_Task requirements_. Search each line below for the word "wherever" and list those that contain it.

_Information_.
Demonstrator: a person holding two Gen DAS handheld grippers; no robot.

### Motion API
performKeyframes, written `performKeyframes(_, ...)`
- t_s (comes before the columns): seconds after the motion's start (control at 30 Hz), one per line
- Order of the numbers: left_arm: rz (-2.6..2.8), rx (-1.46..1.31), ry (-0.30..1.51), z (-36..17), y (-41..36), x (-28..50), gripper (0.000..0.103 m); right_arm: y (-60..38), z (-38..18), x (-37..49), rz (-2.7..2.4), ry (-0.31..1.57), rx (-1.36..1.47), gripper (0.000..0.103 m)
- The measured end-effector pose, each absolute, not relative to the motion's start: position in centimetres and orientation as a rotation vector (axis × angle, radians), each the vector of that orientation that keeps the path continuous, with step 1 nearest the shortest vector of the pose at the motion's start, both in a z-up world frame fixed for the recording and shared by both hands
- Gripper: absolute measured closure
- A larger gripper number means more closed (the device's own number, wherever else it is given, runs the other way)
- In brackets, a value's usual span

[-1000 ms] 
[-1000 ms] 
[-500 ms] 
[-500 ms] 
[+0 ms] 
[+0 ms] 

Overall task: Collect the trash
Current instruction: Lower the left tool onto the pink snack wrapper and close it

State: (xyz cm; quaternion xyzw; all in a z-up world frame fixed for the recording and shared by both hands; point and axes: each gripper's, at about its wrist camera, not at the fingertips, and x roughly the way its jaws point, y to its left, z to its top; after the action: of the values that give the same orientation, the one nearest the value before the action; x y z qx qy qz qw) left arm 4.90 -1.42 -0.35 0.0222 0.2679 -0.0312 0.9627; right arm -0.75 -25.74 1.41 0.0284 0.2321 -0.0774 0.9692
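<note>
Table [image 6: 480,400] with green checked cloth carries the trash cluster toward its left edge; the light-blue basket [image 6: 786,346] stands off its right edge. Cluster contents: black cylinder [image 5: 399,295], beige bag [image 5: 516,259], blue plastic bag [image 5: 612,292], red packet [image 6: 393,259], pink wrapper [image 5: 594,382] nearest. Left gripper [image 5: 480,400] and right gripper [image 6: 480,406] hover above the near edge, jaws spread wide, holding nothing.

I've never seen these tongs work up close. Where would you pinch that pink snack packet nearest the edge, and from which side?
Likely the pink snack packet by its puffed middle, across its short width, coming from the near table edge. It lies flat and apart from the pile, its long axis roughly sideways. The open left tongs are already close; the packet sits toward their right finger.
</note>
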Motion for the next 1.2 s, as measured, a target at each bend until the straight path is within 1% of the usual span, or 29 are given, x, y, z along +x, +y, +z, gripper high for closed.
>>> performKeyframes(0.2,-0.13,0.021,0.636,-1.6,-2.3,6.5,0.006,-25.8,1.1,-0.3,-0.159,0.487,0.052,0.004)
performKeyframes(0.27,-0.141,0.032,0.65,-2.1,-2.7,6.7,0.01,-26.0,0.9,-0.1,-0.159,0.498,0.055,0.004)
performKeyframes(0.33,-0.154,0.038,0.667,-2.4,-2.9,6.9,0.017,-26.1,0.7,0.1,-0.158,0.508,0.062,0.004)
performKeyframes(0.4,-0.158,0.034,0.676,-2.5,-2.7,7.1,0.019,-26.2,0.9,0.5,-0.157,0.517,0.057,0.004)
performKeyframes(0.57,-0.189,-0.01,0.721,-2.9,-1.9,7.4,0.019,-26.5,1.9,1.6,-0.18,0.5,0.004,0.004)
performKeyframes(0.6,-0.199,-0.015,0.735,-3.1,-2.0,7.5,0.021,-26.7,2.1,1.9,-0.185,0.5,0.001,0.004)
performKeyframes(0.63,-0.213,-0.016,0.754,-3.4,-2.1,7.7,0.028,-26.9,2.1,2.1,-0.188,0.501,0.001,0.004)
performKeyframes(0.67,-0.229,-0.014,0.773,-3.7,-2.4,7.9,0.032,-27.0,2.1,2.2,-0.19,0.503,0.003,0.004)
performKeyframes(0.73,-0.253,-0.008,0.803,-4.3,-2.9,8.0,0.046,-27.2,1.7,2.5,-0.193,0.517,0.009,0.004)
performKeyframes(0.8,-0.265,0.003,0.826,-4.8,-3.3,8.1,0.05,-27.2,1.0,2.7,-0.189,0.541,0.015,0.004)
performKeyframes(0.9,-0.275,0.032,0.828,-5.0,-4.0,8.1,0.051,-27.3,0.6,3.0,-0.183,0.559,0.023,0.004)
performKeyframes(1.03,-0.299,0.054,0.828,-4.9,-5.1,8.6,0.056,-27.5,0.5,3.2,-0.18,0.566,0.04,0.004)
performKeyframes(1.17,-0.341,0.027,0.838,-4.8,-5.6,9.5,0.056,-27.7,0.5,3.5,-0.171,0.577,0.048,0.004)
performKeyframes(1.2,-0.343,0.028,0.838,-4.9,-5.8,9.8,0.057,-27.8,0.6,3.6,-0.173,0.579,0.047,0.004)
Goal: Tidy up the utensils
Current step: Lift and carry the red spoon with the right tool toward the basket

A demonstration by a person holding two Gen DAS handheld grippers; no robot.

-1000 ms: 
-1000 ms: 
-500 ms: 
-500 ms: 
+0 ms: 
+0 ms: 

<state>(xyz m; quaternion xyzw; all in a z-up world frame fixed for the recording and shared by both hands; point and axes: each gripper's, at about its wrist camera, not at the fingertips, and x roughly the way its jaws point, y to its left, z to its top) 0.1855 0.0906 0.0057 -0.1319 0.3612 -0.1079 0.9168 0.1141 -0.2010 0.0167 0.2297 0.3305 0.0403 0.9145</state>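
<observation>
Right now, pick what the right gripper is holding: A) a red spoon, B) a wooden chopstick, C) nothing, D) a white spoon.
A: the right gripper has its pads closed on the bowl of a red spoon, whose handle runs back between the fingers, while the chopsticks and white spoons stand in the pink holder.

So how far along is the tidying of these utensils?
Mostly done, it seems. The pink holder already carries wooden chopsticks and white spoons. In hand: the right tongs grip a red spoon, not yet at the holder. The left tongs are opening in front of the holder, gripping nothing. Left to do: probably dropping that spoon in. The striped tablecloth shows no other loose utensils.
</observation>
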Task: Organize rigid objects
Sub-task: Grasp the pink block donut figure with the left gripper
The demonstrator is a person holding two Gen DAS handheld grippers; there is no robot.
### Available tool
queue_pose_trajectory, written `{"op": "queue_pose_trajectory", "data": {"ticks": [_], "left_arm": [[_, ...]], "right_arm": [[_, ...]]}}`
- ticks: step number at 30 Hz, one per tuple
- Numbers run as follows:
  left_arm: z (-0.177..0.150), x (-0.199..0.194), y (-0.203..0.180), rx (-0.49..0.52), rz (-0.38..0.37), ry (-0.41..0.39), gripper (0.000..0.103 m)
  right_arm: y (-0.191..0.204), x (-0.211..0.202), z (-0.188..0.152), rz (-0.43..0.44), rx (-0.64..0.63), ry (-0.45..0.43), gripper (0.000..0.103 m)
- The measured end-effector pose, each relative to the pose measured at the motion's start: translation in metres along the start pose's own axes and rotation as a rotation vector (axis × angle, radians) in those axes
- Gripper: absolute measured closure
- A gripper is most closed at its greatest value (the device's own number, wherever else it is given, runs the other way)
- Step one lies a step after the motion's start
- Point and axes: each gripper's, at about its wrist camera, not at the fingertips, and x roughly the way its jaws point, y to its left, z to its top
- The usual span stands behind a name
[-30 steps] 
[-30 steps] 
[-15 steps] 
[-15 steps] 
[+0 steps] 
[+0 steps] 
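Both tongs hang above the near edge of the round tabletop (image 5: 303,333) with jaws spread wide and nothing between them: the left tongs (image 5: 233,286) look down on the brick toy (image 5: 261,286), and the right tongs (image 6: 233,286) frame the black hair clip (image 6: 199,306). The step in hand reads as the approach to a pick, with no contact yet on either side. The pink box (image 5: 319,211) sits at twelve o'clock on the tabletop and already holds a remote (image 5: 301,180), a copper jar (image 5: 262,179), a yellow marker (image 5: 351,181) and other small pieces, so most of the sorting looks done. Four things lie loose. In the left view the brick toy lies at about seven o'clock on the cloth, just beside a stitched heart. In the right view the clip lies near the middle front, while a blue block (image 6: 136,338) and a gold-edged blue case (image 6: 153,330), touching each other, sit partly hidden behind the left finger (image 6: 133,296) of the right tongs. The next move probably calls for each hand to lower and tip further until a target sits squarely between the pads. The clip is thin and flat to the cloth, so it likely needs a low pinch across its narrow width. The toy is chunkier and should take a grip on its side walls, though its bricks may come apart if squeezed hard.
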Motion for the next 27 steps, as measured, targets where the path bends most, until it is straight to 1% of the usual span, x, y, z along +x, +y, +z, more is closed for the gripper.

_Expected output_.
- A larger gripper number means more closed (the device's own number, wherever else it is given, runs the other way)
- A gripper is most closed at its greatest value (the device's own number, wherever else it is given, runs the other way)

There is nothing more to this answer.